2025 AIChE Annual Meeting

(594g) Hybrid Quantum Algorithm Strategies to Stabilize Process Systems Susceptible to Quantum Noise

Authors

Helen Durand, Wayne State University
Modern industries, influenced by cyber-physical systems (CPS), have increased the integration of physical processes with various computer, control and networking components. This has increased the importance of data processing to achieve improvements in process efficiency. Currently available (classical) computer chips and algorithms are struggling to meet these increasing demands in data processing and storage, which is not unique to only chemical industries but applies to multiple other fields as well. Quantum computation is receiving interest in a variety of fields [1], including process systems engineering [2] because it may have the capacity to handle some of these higher processing requirements. From the perspective of its use in control engineering, however, quantum computing remains relatively unexplored. This motivated prior research [3,4,5] from our group to investigate quantum computing from a controls perspective by controlling a single-input/single-output linear system using a proportional (P) controller implemented in a hybrid quantum-classical fashion [3] using Quantum Fourier Transform-based [6] addition and multiplication algorithms on quantum simulators provided by IBM’s quantum experience SDK, Qiskit. The simulations were pivotal in demonstrating the relationship between the impact of quantum noise and factors, such as the magnitude of the process state, number of shots, quantum register size used to represent the process states, and sampling period length, to mitigate the impact of quantum noise on a chemical process under a control law implemented on a noisy quantum simulator [7].

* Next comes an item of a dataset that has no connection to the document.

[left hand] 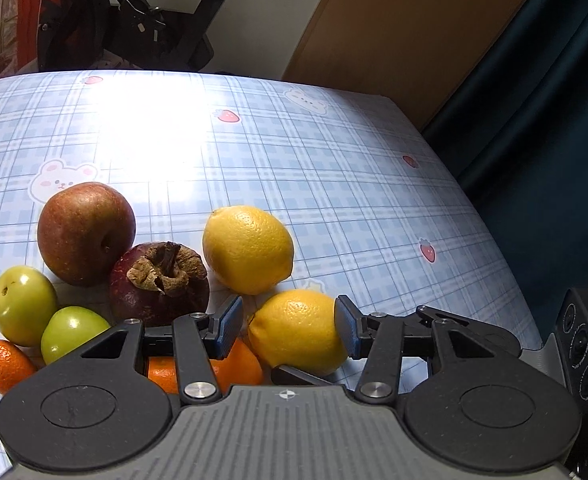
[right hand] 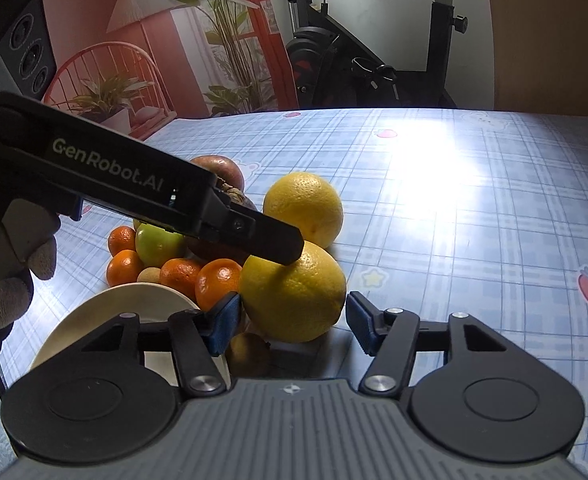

While these heuristic approaches demonstrate some of these relationships between steady-state tracking and control heuristics, they do not provide a theoretical framework for investigating the impacts of quantum noise models on closed-loop stability. Quantum noise models are represented within the context of Kraus operators and density matrices and mitigating their influence in quantum devices remains an open area of research across multiple fields [8,9]. Therefore, we must rigorously characterize the closed-loop behavior of a process under a controller implemented using a noisy quantum device by developing a strategy that correlates the predictions of quantum computations (in the presence of a noise model) with their impact on closed-loop stability. By incorporating models of quantum noise affecting quantum devices within closed-loop system dynamics, we can extend heuristic approaches for improving closed-loop performance and quantitatively evaluate the probability with which control actions computed by noisy quantum devices can ensure process stability (at least some percentage of the time). The goal of this work is to develop a deeper understanding of how quantum computing can be integrated into control theory, enabling the design of next-generation control algorithms that exploit quantum properties to improve efficiency and performance.

References:

[1] Deng, Z., Wang, X., & Dong, B. (2023). Quantum computing for future real-time building HVAC controls. Applied Energy, 334, 120621.

[2] Ajagekar, A., & You, F. (2020). Quantum computing assisted deep learning for fault detection and diagnosis in industrial process systems. Computers & Chemical Engineering, 143, 107119.

[3] Kasturi Rangan, K., Abou Halloun, J., Oyama, H., Cherney, S., Assoumani, I.A., Jairazbhoy, N., Durand, H. and Ng, S.K. Quantum computing and resilient design perspectives for cybersecurity of feedback systems. IFAC-PapersOnLine, 55(7), 703-708 (2022).

[4] Nieman, K., Kasturi Rangan, K., & Durand, H. Control Implemented on Quantum Computers: Effects of Noise, Nondeterminism, and Entanglement. Industrial & Engineering Chemistry Research, 61(28), 10133-10155 (2022).

[5] Kasturi Rangan, K., Oyama, H., Azali Assoumani, I., Durand, H., & Ng, K. Y. S. Cyberphysical Systems and Energy: A Discussion with Reference to an Enhanced Geothermal Process. In Energy Systems and Processes: Recent Advances in Design and Control (pp. 8-1). Melville, New York: AIP Publishing LLC (2023).

[6] Ruiz-Perez, L., & Garcia-Escartin, J. C. Quantum arithmetic with the quantum Fourier transform. Quantum Information Processing, 16(6), 1-14 (2017).

[7] Kasturi Rangan, K., and Durand, H. Investigating Quantum Algorithm and Control Design Intersections through a Proportional Control

Law. Proceedings of the American Control Conference, Denver, Colorado, (in print).

[8] Roffe, J. Quantum error correction: an introductory guide. Contemporary Physics, 60(3), 226-245 (2019).

[9] Google Quantum AI Research. Suppressing quantum errors by scaling a surface code logical qubit. Nature 614, no. 7949: 676-681 (2023).